Comment 2 for bug 2022360

Revision history for this message
Guillaume Espanel (guillaume-espanel) wrote :

Here's a proposed patch (I don't know why it doesn't appear in the bug's comments): https://review.opendev.org/c/openstack/neutron/+/883235

For the sake of completeness:
we observed the problem in Stein and Xena, but the code indicates this issue exists in the subsequent versions as well.

Without being too specific, our environment spans up to several thousands agents.

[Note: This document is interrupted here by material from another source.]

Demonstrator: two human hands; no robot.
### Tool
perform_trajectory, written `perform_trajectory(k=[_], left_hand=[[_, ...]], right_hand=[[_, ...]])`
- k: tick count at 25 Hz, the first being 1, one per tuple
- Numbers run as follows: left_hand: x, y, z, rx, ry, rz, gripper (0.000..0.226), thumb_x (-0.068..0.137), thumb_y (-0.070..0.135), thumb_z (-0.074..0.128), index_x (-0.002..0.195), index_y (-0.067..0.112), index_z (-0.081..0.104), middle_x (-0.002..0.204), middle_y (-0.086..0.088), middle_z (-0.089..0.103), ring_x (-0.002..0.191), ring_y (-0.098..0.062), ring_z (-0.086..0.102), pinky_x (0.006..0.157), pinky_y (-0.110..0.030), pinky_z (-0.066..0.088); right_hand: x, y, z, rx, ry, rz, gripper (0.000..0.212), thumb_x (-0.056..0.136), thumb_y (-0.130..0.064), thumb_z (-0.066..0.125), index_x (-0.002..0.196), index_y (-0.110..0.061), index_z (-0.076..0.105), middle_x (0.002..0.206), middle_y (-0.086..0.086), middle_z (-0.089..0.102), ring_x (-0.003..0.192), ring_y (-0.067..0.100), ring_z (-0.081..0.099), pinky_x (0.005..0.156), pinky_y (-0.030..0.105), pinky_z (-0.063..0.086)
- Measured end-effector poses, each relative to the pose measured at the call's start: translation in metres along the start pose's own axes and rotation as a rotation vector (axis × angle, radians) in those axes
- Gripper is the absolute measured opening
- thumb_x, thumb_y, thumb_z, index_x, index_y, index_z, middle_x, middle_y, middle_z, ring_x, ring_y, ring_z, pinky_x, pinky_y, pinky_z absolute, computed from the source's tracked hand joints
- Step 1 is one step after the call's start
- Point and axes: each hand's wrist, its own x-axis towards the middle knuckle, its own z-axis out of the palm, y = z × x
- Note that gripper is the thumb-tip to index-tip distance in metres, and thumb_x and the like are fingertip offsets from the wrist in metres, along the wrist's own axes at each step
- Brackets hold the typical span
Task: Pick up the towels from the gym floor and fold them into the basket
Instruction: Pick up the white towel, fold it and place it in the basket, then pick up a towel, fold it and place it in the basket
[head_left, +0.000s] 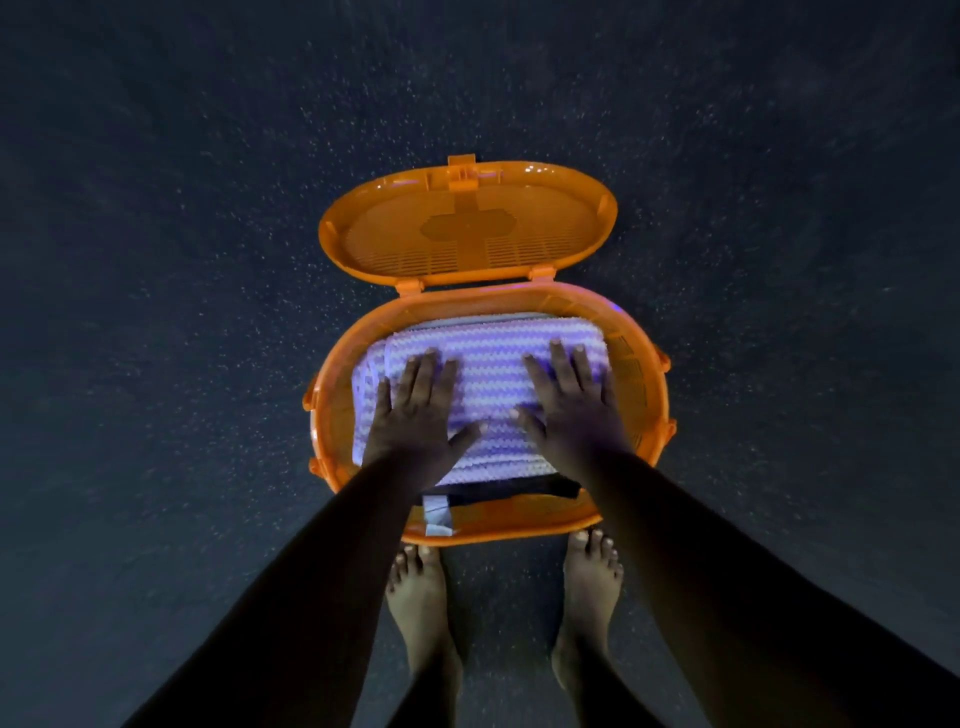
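Flat palms, both of them: our left hand (415, 415) and right hand (571, 410) lie spread on the towel (488, 374), fingers straight, nothing pinched or curled, just pressing down. And where's the towel? Right inside the basket (519, 519), folded, top of the pile, with darker cloth peeking out at its near edge and a pale tag (436, 514) draped over the near rim. The lid (467, 228) hangs open on the far side, hinged back over the dark speckled floor (156, 312).

Now the relation that matters: the towel's long axis runs left to right, matching the basket's oval, and we've got one hand on each half, thumbs nearly meeting in the middle. Neither hand is nearer; it's dead even, straight ahead of our bare feet (421, 597). We'd call this the flattening step, so the towel sits below the rim. No other towel shows on the floor around us, so this may be the last one, though we can't see behind us.
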Motion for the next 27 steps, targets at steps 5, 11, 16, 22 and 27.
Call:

I don't have clear numbers about how many rules per group we have, but I would hazard a guess at at least 2.

With regard to the code-path triggering the issue:

When a security group is deleted, a notification is sent to all the agents triggering the callbacks of SecurityGroupServerAPIShim [1]. All the agents receiving the notification proceed with the SecurityGroupServerAPIShim._clear_child_sg_rules callback which itself is using
self.rcache.get_resources to look for SecurityGroupRules belonging to the deleted SecurityGroup [2].

Now, the first thing RemoteResourceCache.get_resources does is call _flood_cache_for_query [3] which looks in its own cache if it already queried neutron-rpc for these resources and if not, finally, performs the unwelcome bulk_pull.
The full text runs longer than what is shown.